Customizing Safety Policies
While Sentinel's defaults are strict, Nemo is designed for power users who may need to adjust safety policies for specific workflows. Every skill's safety configuration can be customized through its skill.json file or through the Nemo settings interface.
Per-skill PII policies
Each skill defines a pii_policy object that maps PII types to actions. You can modify these policies to match your comfort level and use case. For example, if you are using a form filler skill exclusively on internal company forms where no sensitive data is involved, you could relax the PII policy to mask rather than block. However, we strongly recommend keeping block as the default for SSN and credit card numbers in all skills.
Consent level adjustments
The consent_defaults object in each skill's configuration defines which actions require approval. You can change a skill's write actions from draft to execute if you fully trust its behavior after extensive use. Conversely, you can tighten a skill's read actions from execute to draft if you want to see every piece of information the agent accesses. The flexibility is there, but again, the defaults are strict for good reason.
Budget templates
Each skill can define a budget_template that limits the total number of actions, API calls, or tokens the skill can consume in a single task. This prevents runaway agent behavior. If a skill enters a loop and starts making hundreds of API calls, the budget cap stops it. Budget limits are enforced by Sentinel independently of the agent's decision-making, so even a confused AI model cannot exceed them.
The customization options are powerful, but they are deliberately secondary to the defaults.
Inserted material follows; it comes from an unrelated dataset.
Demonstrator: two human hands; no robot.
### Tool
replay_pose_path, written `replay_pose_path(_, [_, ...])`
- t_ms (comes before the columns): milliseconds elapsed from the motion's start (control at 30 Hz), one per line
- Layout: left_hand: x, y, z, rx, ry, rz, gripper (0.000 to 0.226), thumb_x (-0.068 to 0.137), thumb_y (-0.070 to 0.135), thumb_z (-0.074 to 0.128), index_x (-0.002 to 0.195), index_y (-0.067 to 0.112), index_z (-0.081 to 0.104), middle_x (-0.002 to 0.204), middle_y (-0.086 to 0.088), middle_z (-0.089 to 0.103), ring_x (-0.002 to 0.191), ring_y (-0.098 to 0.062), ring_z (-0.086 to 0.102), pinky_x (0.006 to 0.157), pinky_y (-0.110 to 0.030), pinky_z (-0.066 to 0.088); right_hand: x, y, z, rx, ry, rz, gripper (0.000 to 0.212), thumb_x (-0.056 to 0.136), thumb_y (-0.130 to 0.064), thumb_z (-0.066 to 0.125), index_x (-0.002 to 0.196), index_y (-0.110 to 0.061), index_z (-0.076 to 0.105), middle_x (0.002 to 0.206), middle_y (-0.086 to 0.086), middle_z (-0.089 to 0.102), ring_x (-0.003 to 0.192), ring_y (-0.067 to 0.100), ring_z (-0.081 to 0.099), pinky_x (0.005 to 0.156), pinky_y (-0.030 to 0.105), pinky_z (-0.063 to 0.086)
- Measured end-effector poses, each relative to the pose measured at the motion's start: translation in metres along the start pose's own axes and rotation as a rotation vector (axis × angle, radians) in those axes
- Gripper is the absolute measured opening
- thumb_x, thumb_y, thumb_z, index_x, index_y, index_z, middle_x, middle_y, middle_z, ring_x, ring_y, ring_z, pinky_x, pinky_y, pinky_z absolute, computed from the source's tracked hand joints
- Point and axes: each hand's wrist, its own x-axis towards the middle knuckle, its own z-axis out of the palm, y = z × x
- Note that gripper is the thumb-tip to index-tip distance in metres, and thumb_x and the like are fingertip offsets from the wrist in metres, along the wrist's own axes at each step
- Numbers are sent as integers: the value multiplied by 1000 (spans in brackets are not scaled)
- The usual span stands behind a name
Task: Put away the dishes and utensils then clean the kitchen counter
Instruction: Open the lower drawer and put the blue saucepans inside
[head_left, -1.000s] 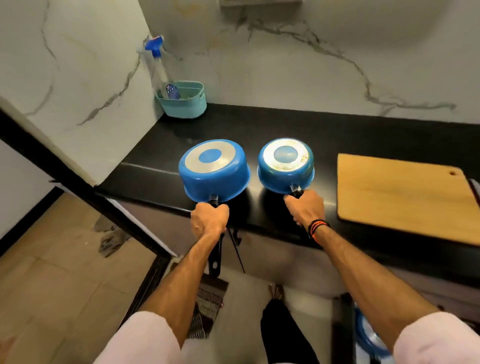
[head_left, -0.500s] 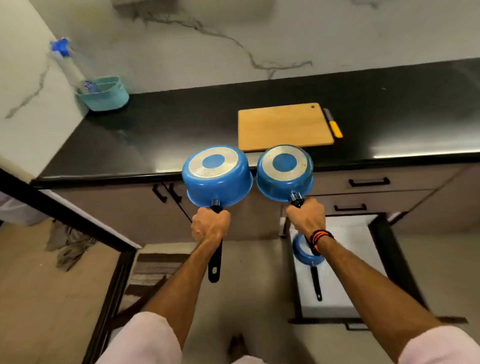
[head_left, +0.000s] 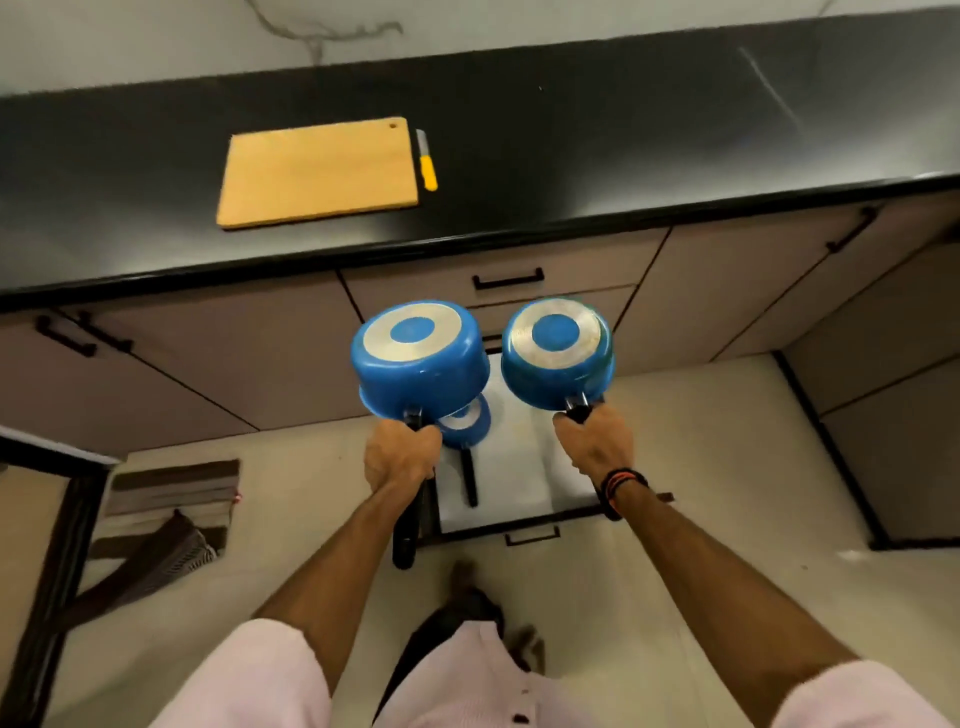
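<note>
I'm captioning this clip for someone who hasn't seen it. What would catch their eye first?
Two bright blue saucepans held bottoms-up at centre: the larger pan gripped by the left hand, the smaller pan by the right hand. Below them an open drawer already holds a third blue pan. On the black counter lie a wooden cutting board and a yellow-handled knife.

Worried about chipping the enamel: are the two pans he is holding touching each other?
Apart. The head view shows cabinet front between the left pan and the right pan.

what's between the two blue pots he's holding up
Nothing solid: in the head view a gap separates the left pot and right pot. Through it show the white-lined open drawer below and a third small pot.
</note>
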Motion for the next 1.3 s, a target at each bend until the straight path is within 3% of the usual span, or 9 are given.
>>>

Nemo ships safe. You can make it less restrictive. You cannot make it unsafe — the hardcoded DANGEROUS_HOTKEYS, the encrypted audit trail, and the core screening pipeline cannot be disabled.
The Future of AI Safety
Sentinel represents the first generation of local AI safety for autonomous agents. As the AI agent ecosystem matures, safety systems will need to evolve alongside it. Here is where we see the future heading:
Better local safety models
SmolLM2-360M is capable but limited by its size. As model architectures improve and hardware gets faster, future Sentinel versions will use more sophisticated local models that can understand context better, catch more subtle PII patterns, and predict the downstream consequences of actions. The goal is a safety model that understands not just "this action contains a credit card number" but "this sequence of three actions, taken together, would expose confidential financial data."
Trust scoring through Collective Intelligence
Nemo's Collective Intelligence system already assigns trust scores to AI agents based on their behavior. Agents that consistently trigger safety blocks or produce rejected drafts receive lower trust scores. In the future, Sentinel will use trust scores to dynamically adjust safety thresholds. A high-trust agent that has completed thousands of tasks without incidents might earn relaxed screening for routine operations, while a new or low-trust agent receives more rigorous checks. This is similar to how credit scoring works — earned trust leads to earned autonomy.
Cross-agent safety coordination
As AI agents become more common, they will increasingly interact with each other. Your Nemo agent might delegate a subtask to a marketplace skill created by a third party. Sentinel will need to enforce safety boundaries across these agent interactions, ensuring that a trusted skill cannot be used as a conduit to bypass safety controls through a less trusted one.
The fundamental principle will not change: every action is screened, safety is local, and defaults are strict. How those principles are implemented will get more sophisticated over time, but the commitment to user safety and data privacy will remain the foundation of everything Nemo does.
An AI agent without safety guardrails is a tool that can hurt you. An AI agent with Sentinel is a tool you can trust. The difference is not the AI's capability — it is the system's commitment to keeping you in control.